Ab etwa 1,20m Kantenlänge, ein reines Artenaquarium für ein Pärchen braucht nur 80 cm breit zu sein. Die Pflanzen sollten robust sein und in Töpfen stehen, denn zur Laichzeit wird das Aquarium manchmal etwas umgeräumt.

Nahrung:

Allesfresser, der aber vor allem Lebend- und Frostfutter bevorzugt. Nimmt Futter sowohl vom Boden als auch von der Wasseroberfläche.

Besonderheiten:

Aufgrund des grossen Verbreitungsgebiets gibt es zahlreiche Farbvarianten, die früher teilweise als eigene Arten beschrieben worden waren.

Vergesellschaftung:

Nur mit robusten anderen Fischen, die einen gelegentlichen Knuff vertragen, wie mittelgrosse Cichliden und schnelle Salmler.

Ähnliche Arten:

In dieser Unterfamilie Callichthyinae gibt es noch zahlreiche weitere, ähnliche Arten.
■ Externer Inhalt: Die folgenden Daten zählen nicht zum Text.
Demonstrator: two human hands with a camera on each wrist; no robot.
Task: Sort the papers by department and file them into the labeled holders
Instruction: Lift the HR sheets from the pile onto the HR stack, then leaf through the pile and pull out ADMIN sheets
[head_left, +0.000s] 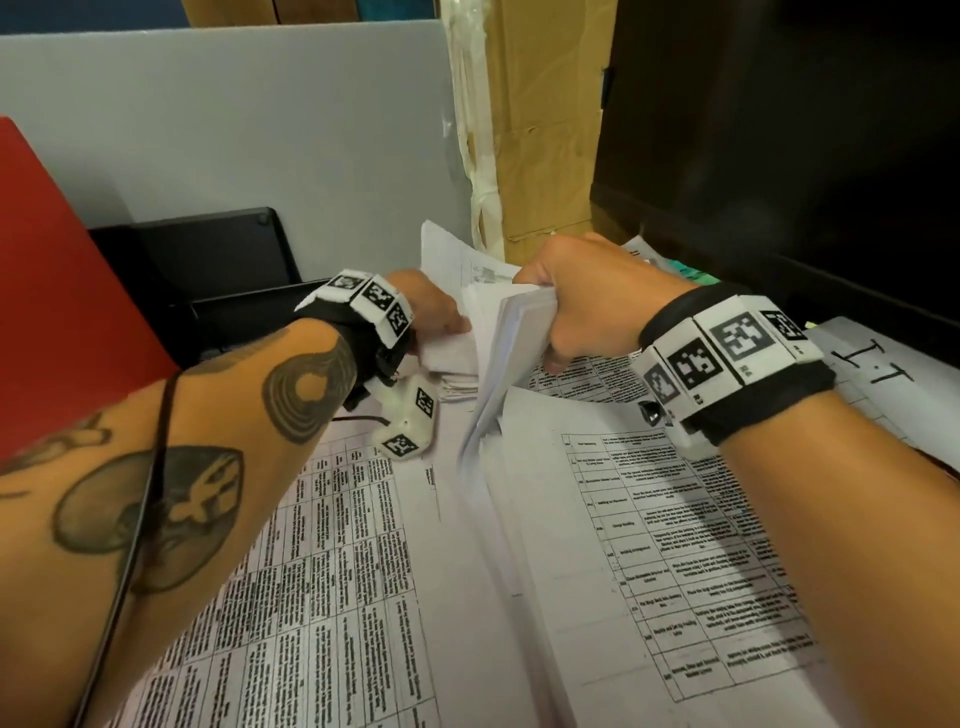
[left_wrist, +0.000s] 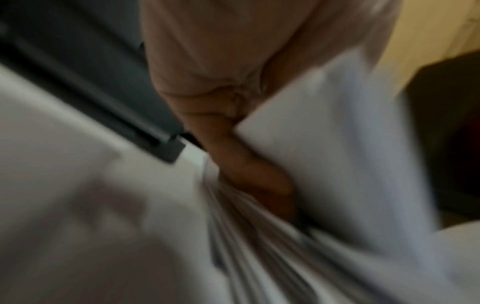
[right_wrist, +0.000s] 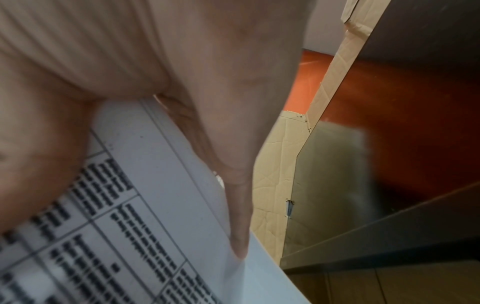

Kürzlich wurde ein wissenschaftlich bislang unbeschriebener, klein bleibender Vertreter eingeführt, der in der Laichzeit sehr viel weniger aggressiv ist als seine grossen Vettern. Sehr beliebt sind auch die Dianema- Arten, wenngleich deren Nachzucht bislang noch kaum gelungen ist.